This op-ed was published in the Victoria Times Colonist on December 13, 2014

By Jamie Cassels, President and Vice-Chancellor of the University of Victoria.

As the season for university applications in British Columbia approaches, there will be lively conversation around the holiday table. Where to go and what to study takes some thought. There are plenty of choices. But whether to pursue a postsecondary education shouldn’t be a question. It’s never been more important to pursue higher education and it is a terrific time to be a student at any one of B.C.’s fine universities.

Just as universities are incubators for the human talent that our society needs in the years and decades ahead, so are they engines for ideas and innovation through their research mission.

Last Thursday, the prime minister launched the Canada First Research Excellence Fund (CFREF). It is a transformative investment – $1.5 billion over 10 years – that will enable Canadian universities to excel globally in research areas that create long-term social and economic benefits for Canada. On the same day, the federal government released its updated Science, Technology and Innovation Strategy, which identifies five research priorities that are of strategic importance to Canada.

This new fund – layered on top of existing programs of research support – recognizes the role universities play in the country’s economic well-being. I listened to the prime minister as he articulated the benefits. “This very substantial funding helps our universities attract more top talent in areas identified as national priorities. Then it allows that talent to get to work and undertake the long-term world-class research that will ultimately be the foundation for Canada’s evolving economy,” he said.

B.C.’s universities are well-positioned to make the most of the opportunity and to deliver on it. They are recognized as global leaders in many of the fields identified as priorities, including environment and ocean sciences, clean energy, health and life sciences, information and communications technologies, advanced materials and nanotechnology.

The applications to business in those fields are significant too. The new funding will mean more connections between universities and companies ready to work with new discoveries and compete globally. It’s the type of high-level research that creates vital impact on the lives of Canadians and people around the globe.

The University of Victoria, for example, has experts working on a wide range of sustainable energy systems: from harnessing renewable sources, to managing and mitigating adverse impacts, to inventing and designing entirely new forms of energy.

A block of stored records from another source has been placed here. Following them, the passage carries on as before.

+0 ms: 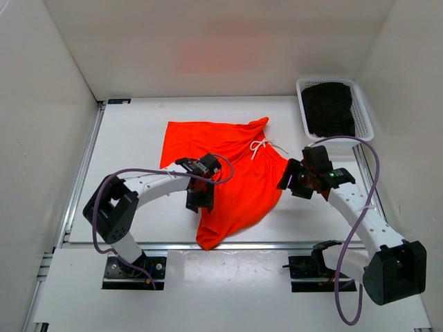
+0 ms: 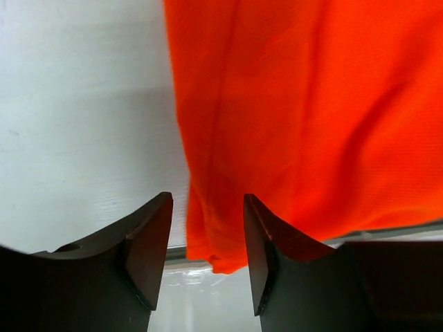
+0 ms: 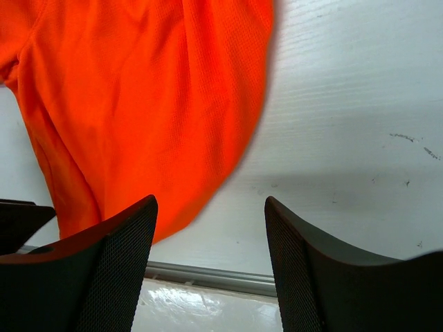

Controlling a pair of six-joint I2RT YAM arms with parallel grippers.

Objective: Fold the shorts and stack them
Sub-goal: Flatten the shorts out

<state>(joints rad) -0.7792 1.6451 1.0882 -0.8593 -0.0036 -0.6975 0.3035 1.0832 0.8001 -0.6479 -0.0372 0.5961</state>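
Shorts [image 1: 239,173] outside basket [image 1: 364,114] of dark cloth [image 1: 329,107], perhaps folded

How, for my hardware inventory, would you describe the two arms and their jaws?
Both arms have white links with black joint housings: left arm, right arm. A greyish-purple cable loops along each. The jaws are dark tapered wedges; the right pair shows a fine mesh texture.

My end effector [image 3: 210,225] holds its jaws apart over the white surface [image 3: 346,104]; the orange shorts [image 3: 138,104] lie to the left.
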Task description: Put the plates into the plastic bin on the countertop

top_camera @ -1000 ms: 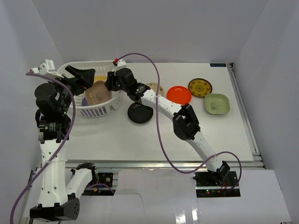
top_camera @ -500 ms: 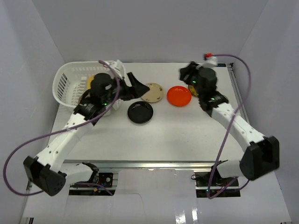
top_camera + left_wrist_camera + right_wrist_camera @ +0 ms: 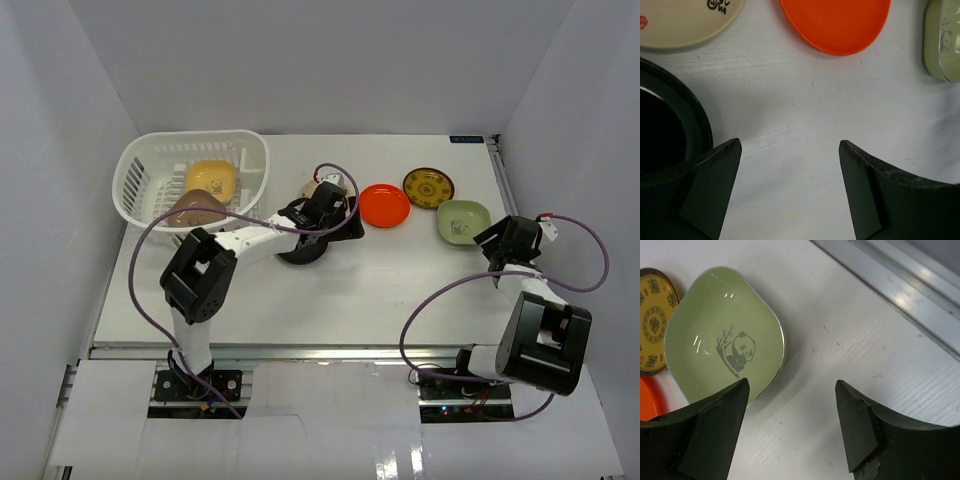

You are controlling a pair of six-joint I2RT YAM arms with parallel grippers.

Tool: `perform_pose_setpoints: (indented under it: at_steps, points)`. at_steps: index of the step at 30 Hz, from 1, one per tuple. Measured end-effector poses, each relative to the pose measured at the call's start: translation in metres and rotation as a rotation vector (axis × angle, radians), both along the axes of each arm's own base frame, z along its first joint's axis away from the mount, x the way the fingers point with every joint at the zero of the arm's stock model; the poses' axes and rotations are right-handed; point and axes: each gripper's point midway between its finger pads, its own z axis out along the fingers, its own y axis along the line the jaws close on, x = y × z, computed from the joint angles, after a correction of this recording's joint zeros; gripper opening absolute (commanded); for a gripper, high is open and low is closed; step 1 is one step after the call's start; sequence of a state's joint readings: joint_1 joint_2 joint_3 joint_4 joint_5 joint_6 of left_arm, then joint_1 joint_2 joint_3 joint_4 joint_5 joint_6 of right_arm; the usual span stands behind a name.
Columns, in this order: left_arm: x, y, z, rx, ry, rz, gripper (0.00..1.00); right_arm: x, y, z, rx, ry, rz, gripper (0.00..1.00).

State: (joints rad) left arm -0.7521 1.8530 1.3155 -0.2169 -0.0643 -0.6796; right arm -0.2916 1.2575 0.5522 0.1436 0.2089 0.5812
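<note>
Five plates lie loose on the counter seen from above, with two in the plastic bin.

Left wrist: the left hand is spread and empty beside the black plate. Closing off-rim could shove it.

Right wrist: the right hand is spread and empty. The green plate may skid.

left end effector moved to black plate, right end effector to green dish

1. Cream plate, upper left of my left wrist view: black brush characters and a red stamp; I can't read either.
2. Blue label on the bench's far edge, upper right, top view: too small.
</note>
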Motion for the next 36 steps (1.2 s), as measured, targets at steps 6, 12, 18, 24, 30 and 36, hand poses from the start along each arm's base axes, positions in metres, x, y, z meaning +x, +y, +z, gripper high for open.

UVic’s Ocean Networks Canada (ONC) created the world’s first plate-sized ocean observatory – an installation that countries around the world are trying to emulate. It opens the door to global collaboration on everything from earthquakes and tsunamis to climate change and the impact of ambient noise on marine mammals. This contributes to our knowledge and understanding of the world’s oceans as well as global climate systems and stimulates the development of innovative technologies that can be marketed and deployed around the world.

And UVic’s researchers, along with their colleagues at B.C.’s other research universities, are making fundamental contributions to understanding and improving human health.

The new CFREF encourages universities to do more of that ground-breaking research, to create more “Canada Firsts,” promoting discovery and innovation that is the key to individual, social and economic wellbeing for generations of Canadians.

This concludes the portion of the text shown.